[Dataset content Boundary: Start]
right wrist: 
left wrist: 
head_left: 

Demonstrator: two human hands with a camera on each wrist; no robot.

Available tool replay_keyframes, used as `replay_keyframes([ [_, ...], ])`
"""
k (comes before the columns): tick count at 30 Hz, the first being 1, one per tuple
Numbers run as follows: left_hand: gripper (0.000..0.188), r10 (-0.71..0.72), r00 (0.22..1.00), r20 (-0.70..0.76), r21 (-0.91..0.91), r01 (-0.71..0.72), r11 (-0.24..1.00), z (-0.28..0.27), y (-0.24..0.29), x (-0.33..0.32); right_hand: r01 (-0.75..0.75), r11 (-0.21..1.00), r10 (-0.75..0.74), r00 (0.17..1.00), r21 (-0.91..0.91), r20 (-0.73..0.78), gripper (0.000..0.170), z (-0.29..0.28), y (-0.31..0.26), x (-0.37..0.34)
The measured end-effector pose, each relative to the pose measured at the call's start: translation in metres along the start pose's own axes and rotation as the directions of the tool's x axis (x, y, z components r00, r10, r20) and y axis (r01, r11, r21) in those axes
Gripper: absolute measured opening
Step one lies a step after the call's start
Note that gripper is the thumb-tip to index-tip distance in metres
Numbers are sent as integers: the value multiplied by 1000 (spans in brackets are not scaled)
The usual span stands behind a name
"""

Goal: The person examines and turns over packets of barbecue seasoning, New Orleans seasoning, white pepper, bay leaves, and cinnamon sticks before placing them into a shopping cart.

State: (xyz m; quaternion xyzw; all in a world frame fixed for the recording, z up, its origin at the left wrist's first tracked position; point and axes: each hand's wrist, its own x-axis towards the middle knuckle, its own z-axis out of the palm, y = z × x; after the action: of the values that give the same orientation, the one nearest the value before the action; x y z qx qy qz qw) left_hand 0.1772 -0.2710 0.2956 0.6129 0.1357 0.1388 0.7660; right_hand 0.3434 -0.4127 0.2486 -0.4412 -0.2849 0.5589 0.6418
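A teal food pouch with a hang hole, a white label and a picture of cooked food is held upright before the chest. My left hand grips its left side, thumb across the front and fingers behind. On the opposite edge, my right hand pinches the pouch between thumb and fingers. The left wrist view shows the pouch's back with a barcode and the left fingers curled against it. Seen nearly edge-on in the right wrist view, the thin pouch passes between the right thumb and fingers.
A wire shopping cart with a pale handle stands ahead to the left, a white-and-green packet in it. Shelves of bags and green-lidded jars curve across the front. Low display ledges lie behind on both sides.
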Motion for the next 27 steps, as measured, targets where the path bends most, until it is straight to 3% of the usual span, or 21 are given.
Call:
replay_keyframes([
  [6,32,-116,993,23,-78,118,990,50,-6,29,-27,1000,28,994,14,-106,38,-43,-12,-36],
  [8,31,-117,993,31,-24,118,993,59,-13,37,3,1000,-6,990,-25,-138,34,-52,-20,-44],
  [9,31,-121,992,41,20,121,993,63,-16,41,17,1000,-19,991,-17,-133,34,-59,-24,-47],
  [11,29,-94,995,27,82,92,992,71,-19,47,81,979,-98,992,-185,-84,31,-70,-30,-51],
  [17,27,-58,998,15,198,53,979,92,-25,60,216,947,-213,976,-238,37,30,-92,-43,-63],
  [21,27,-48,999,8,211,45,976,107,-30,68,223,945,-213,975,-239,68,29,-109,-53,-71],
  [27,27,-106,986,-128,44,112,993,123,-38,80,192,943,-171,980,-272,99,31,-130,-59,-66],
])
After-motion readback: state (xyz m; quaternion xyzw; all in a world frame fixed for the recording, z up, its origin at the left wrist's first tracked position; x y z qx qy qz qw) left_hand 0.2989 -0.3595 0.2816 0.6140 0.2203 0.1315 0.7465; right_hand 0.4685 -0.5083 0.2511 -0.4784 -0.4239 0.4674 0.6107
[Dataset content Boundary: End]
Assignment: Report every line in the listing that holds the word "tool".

Solution for this task:
Available tool replay_keyframes, used as `replay_keyframes([ [_, ...], ])`
The measured end-effector pose, each relative to the pose measured at the call's start: translation in metres along the start pose's own axes and rotation as the directions of the tool's x axis (x, y, z components r00, r10, r20) and y axis (r01, r11, r21) in those axes

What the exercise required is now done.